S.B. 410 - Would regulate Pharmacy Benefit Managers and force them to make their Maximum Allowable Costs available to each pharmacy subject to the list. Additionally PBMs must update their MAC list on a timely basis, but in no event longer than seven calendar days from a change in the methodology on which the MAC list is based or in the value of a variable involved in the methodology.
H.P. 1196 - Would regulate pricing disclosure requirements of Pharmacy Benefits Managers including requirements surrounding Maximum Allowable Cost. Requires the basis of the methodology and the sources used to establish the MACs used by the PBM to be disclosed at the beginning of each calendar year. Additionally a PBM shall establish a process by which a pharmacy may contest a MAC, the PBM must then respond to the Pharmacy within 15 calendar days.
S.B. 952 & H.B 793 - Would force Pharmacy Benefit Managers to disclose pricing methodology to pharmacies and PSAOs to calculate reimbursement costs for each drug, medical benefit or device that is a covered benefit administered by the PBM. A PBM shall include in its contract information identifying the National Drug pricing compendia or other source used to obtain the drug, medical product, and device price data; and the methodology used to calculate the Maximum Allowable Cost.

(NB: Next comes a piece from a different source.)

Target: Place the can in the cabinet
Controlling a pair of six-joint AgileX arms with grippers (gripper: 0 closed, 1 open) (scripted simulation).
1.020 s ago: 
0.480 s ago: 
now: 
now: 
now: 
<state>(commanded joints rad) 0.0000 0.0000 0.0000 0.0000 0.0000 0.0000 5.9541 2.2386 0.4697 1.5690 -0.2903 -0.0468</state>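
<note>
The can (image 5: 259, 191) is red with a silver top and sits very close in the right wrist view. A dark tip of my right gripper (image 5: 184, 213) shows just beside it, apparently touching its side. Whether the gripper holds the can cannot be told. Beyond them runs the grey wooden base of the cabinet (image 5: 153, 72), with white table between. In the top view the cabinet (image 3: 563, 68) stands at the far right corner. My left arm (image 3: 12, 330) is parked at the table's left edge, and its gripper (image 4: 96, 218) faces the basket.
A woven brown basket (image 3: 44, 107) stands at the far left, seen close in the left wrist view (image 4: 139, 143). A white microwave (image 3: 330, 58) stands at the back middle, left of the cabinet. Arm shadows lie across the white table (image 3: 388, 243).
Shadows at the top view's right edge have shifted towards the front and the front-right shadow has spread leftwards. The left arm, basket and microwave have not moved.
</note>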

Additionally a PBM must make a process available through which a Pharmacy may appeal a MAC within 60 days after the date of the original submission.
S.B. 895 & H.B. 2152 - Would require that for every drug for which the Pharmacy Benefit Manager establishes a Maximum Allowable Cost to determine the drug product reimbursement, the PBM shall include in the contract with the pharmacy, information identifying the national drug pricing compendia or sources used to obtain the drug price data and the methodology used in preparing the maximum allowable cost. Additionally a PBM must provide a process for each pharmacy subject to the
MAC to receive prompt notification of an update to the MAC list.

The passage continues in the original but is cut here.